-- EXERCISE --
Write out exactly the lines below starting at the one containing "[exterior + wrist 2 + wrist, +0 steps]" and ending at the one containing "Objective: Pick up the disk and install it". Omit every picture.

Data items:
—————
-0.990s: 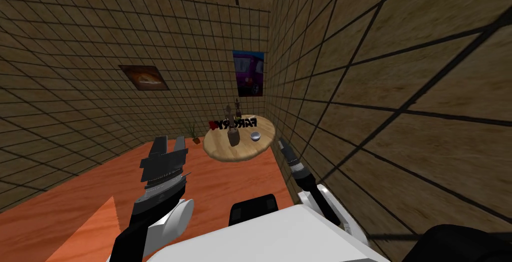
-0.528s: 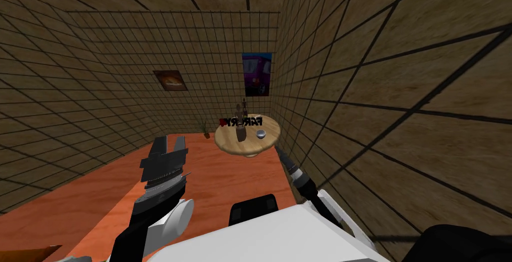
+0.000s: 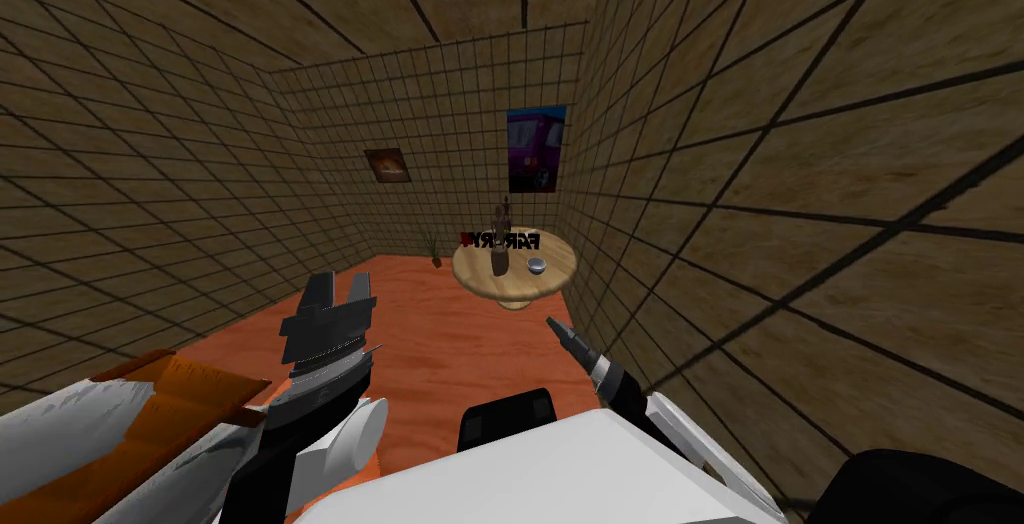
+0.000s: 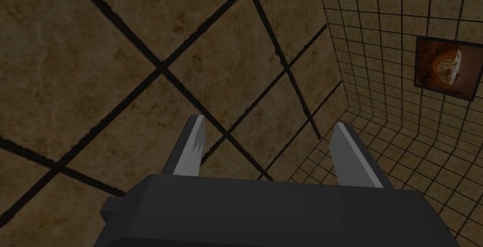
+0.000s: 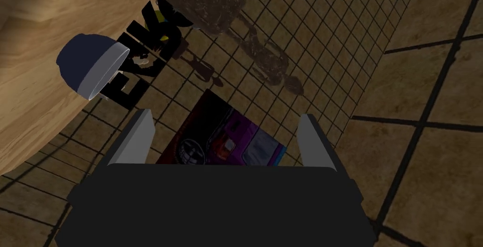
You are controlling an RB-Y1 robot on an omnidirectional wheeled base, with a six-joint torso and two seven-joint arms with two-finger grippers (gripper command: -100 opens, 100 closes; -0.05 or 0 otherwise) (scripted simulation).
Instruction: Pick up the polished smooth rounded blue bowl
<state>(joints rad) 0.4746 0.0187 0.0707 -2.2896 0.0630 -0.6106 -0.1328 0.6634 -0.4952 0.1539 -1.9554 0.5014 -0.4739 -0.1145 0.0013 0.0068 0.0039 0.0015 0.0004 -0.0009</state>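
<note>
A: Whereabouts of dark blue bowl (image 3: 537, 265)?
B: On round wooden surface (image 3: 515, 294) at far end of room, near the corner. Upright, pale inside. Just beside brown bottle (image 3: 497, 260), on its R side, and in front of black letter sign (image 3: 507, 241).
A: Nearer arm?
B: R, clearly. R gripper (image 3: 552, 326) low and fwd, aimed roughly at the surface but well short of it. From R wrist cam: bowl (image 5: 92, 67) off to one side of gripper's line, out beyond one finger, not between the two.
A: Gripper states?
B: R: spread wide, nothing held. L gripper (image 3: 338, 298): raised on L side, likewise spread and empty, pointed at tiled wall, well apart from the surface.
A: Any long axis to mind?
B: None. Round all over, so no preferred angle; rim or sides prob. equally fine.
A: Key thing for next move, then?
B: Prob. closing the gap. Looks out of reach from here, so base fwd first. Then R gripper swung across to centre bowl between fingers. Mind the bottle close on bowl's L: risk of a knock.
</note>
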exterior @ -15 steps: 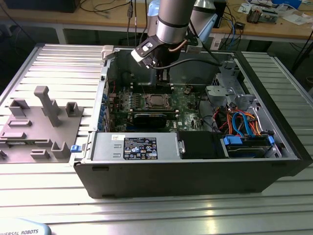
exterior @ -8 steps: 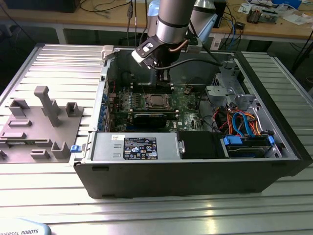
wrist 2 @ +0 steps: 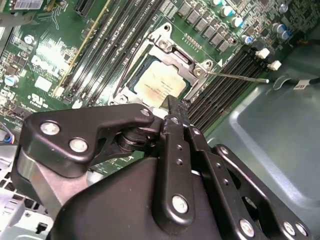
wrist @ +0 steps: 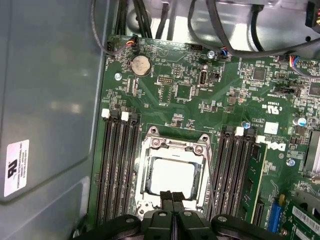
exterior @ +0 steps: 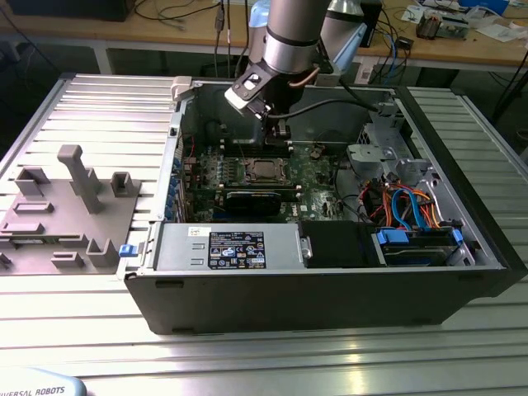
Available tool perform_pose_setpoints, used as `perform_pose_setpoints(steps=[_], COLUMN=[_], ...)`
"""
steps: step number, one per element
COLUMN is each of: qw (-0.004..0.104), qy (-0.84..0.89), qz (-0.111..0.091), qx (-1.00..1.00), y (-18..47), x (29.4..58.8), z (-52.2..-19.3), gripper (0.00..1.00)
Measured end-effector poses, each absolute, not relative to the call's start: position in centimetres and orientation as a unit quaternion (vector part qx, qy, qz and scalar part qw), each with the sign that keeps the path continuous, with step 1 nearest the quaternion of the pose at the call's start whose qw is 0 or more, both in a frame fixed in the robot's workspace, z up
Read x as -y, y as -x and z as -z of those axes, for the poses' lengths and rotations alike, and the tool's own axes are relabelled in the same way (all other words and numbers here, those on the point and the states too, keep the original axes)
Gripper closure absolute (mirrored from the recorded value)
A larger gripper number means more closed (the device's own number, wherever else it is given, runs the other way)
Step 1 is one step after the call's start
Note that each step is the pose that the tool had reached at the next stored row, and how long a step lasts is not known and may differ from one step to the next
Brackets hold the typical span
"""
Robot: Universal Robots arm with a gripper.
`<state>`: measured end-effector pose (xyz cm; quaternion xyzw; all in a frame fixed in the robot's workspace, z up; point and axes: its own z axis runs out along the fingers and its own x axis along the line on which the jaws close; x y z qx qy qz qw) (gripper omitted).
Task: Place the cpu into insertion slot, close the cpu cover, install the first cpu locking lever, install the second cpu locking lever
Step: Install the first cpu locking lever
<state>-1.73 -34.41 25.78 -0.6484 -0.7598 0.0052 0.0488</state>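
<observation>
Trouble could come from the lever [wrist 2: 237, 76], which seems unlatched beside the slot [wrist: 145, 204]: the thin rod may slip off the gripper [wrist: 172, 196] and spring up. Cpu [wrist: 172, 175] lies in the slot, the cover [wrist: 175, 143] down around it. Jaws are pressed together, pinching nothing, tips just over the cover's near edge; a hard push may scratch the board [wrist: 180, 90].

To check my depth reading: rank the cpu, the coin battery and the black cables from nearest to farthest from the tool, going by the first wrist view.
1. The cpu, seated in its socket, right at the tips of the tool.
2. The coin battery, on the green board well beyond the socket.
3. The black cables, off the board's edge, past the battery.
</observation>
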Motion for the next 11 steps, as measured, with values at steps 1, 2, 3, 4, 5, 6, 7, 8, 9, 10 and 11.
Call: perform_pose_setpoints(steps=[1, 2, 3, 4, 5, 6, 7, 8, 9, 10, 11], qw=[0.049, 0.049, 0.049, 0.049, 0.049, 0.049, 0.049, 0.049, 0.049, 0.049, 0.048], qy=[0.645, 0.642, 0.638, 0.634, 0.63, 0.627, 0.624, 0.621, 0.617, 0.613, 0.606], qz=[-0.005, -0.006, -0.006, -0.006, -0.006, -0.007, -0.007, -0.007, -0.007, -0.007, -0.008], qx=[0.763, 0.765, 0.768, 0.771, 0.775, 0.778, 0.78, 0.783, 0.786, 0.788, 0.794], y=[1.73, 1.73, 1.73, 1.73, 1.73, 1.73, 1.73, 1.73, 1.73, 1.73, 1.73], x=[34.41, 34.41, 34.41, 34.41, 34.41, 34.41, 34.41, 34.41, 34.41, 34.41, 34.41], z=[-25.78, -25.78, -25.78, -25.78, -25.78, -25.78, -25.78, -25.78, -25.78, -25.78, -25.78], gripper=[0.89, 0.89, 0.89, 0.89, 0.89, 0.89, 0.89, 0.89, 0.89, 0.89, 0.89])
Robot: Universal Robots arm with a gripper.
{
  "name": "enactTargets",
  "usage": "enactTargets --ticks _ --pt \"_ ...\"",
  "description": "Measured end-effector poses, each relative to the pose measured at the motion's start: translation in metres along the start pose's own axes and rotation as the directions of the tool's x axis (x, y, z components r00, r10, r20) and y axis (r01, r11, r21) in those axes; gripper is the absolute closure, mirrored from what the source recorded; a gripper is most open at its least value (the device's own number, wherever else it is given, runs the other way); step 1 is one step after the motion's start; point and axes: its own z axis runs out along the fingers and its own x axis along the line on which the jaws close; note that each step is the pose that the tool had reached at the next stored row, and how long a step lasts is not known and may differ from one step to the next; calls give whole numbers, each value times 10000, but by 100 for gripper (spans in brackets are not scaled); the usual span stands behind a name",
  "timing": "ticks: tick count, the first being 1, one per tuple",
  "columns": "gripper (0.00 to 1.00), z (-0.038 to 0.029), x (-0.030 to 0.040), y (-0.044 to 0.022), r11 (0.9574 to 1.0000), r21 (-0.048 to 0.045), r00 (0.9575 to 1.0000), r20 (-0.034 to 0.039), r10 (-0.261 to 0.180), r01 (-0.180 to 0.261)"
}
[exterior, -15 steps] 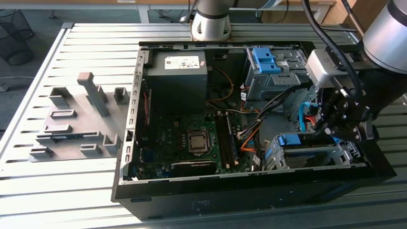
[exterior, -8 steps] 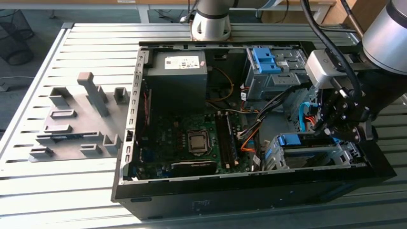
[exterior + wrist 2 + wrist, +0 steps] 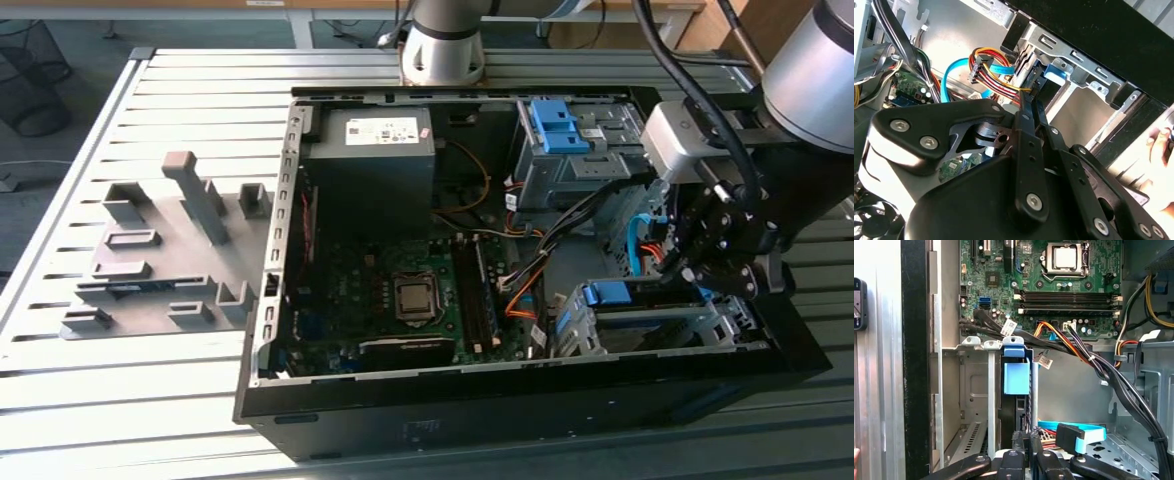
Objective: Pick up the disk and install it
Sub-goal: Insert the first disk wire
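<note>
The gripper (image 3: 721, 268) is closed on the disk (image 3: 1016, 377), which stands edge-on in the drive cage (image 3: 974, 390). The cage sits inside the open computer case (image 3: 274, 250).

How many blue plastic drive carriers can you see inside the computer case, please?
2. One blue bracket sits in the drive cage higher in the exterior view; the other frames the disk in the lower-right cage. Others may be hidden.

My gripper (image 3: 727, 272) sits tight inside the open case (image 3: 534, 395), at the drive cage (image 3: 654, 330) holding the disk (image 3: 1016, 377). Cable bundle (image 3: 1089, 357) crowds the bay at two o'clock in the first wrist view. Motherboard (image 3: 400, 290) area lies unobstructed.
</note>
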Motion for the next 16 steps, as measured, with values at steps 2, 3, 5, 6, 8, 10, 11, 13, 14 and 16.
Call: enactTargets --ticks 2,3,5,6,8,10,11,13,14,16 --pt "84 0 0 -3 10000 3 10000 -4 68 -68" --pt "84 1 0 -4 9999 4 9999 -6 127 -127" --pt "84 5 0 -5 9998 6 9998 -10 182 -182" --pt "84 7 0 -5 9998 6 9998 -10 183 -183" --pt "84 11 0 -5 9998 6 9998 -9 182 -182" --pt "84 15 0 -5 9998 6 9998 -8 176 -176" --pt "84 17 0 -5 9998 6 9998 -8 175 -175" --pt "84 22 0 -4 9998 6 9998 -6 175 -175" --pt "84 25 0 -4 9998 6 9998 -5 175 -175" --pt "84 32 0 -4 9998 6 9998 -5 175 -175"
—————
-- EXERCISE OUTPUT --
[exterior + wrist 2 + wrist, +0 steps] 
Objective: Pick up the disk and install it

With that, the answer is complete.